The market is tempting. The politics are brutal.

Chery’s recent expansion tells the story. The Chinese automaker has been pushing aggressively into Europe, the Middle East, Southeast Asia and Latin America, while also preparing to launch in Canada later this year with an initial focus on British Columbia, Ontario and Quebec. That kind of international rollout is not random. It is the behavior of a company that believes it can compete on a far larger stage.

But the United States is not just another export destination. It is a geopolitical minefield.

Zhang acknowledged as much, noting that any future US launch would depend on policy decisions in both Washington and Beijing, as well as Chery’s own readiness. That is the key point. Product plans matter, dealer plans matter, factory plans matter. Yet none of them mean much if tariffs stay high and regulators keep the gate locked.

That gate looks very heavy right now. Earlier this year, President Donald Trump indicated he could be open to Chinese automakers selling cars in the US, but only if those vehicles were built locally with American labor. On paper, that sounds like a possible route in. In practice, it has done little to calm opposition on Capitol Hill.

Lawmakers from both parties have shown deep hostility toward the idea of Chinese car brands gaining a foothold in the American market, even if production happens on US soil. Last month, dozens of House Democrats reportedly urged Trump to block Chinese automakers from entering altogether, warning that their arrival could damage domestic manufacturers and weaken major parts of America’s industrial base.

That is the tension hanging over Chery’s plans. On one side sits a giant consumer market and the obvious appeal of selling into it. On the other sits a political establishment that increasingly views Chinese automotive expansion not simply as competition, but as a strategic threat.

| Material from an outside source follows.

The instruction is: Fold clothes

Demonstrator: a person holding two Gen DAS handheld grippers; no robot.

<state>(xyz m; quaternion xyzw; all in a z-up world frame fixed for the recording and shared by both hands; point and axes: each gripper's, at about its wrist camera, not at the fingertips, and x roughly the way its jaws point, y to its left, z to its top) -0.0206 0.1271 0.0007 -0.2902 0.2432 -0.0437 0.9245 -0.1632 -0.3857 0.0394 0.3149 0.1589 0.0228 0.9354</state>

For now, Chery can afford to wait. Its global push is already gathering speed, and markets across Europe, Asia, the Middle East and Latin America offer plenty of room for growth. Canada may also serve as a useful test case for North American tastes, regulations and brand positioning. Still, the pull of the United States is not going away.

And neither is the pushback.

If Chery eventually arrives in America, it will not be because the road suddenly became smooth. It will be because the company found a narrow opening in one of the most politically charged corners of the global auto industry. Until then, the message from both sides is remarkably clear: Chery wants in, and much of Washington wants it nowhere near the front door.

Source: carscoops

“I cover automotive innovation, electric vehicles, and the future of mobility — where technology meets sustainability.”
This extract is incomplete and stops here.